> Data provided
++++++++++++++++++++
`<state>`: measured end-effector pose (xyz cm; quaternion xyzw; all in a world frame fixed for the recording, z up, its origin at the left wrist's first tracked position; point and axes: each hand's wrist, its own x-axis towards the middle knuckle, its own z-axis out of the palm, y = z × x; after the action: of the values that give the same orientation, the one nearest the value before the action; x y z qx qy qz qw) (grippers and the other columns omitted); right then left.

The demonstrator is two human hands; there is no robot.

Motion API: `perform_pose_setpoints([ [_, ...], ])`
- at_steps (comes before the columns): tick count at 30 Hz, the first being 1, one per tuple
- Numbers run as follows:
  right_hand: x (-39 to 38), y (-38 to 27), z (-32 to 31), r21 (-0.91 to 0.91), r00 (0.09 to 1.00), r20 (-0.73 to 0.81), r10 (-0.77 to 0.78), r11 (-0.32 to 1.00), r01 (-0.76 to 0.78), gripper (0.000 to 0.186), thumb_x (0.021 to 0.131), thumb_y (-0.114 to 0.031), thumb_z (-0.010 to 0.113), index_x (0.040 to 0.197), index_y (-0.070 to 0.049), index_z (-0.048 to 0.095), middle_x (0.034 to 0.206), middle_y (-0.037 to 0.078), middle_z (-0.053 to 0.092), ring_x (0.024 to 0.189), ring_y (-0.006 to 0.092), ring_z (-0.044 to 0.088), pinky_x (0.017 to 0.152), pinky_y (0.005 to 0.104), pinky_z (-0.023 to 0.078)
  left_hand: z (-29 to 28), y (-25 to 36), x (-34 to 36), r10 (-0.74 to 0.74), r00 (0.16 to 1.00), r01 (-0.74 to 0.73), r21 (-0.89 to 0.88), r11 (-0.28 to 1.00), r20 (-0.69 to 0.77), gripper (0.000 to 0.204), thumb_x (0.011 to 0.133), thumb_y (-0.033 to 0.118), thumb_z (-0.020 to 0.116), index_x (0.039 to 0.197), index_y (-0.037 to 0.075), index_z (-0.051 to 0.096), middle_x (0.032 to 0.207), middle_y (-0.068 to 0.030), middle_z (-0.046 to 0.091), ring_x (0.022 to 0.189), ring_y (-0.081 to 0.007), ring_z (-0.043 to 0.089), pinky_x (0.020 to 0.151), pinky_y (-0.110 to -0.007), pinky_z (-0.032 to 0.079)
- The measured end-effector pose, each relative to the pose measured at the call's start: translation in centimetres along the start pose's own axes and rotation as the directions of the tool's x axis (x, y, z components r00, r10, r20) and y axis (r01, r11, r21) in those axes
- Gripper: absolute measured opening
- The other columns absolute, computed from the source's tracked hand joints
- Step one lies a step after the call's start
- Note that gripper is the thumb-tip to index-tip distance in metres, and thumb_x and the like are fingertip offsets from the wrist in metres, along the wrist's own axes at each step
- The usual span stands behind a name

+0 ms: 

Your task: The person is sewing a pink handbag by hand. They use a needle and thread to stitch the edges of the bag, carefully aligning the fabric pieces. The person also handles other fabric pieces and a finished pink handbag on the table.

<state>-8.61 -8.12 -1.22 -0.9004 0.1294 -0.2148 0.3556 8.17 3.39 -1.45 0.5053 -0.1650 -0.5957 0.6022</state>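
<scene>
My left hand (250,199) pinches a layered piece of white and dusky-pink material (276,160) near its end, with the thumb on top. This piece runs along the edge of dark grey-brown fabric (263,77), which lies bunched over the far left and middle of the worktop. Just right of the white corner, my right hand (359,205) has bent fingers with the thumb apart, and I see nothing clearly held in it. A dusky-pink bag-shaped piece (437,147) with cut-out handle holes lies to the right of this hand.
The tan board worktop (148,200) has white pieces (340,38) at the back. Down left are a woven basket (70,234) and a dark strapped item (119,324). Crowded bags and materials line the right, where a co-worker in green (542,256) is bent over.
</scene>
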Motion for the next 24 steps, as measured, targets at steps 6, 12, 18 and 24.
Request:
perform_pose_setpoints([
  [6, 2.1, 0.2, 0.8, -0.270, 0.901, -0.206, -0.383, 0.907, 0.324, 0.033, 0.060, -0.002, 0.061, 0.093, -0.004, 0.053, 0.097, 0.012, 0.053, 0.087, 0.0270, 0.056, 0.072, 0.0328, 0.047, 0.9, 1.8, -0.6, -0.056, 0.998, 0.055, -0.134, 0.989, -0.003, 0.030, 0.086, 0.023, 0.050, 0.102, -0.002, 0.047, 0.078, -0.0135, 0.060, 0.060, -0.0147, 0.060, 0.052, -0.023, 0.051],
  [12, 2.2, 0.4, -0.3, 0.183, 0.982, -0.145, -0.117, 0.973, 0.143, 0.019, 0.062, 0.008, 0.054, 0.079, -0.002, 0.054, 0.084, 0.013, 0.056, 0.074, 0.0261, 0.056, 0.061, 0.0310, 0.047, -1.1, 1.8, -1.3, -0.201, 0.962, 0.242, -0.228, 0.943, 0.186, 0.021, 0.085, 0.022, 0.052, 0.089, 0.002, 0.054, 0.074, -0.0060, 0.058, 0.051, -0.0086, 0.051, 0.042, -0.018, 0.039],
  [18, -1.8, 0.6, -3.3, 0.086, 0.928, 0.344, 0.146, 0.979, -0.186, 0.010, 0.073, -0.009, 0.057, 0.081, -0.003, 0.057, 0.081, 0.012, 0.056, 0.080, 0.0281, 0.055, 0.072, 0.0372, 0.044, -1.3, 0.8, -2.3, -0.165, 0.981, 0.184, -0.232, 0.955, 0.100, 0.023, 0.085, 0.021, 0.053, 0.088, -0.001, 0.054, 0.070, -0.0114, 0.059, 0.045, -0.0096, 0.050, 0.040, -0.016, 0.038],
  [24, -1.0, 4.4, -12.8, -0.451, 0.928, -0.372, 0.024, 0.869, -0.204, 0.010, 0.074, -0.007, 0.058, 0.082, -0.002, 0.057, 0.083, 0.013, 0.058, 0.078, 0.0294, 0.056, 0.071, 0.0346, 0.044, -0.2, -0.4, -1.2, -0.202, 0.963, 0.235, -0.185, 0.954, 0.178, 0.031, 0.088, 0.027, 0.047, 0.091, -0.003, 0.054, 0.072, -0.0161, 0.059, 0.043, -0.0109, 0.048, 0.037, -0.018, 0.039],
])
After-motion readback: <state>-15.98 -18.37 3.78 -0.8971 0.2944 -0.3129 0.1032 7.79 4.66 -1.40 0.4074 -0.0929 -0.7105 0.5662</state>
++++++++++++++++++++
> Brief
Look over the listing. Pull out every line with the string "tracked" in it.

> Result of this task
`<state>`: measured end-effector pose (xyz cm; quaternion xyzw; all in a world frame fixed for the recording, z up, its origin at the left wrist's first tracked position; point and axes: each hand's wrist, its own x-axis towards the middle knuckle, its own z-axis out of the palm, y = z × x; after the action: of the values that give the same orientation, the one nearest the value before the action; x y z qx qy qz qw) (grippers and the other columns omitted); right then left.
- The other columns absolute, computed from the source's tracked hand joints

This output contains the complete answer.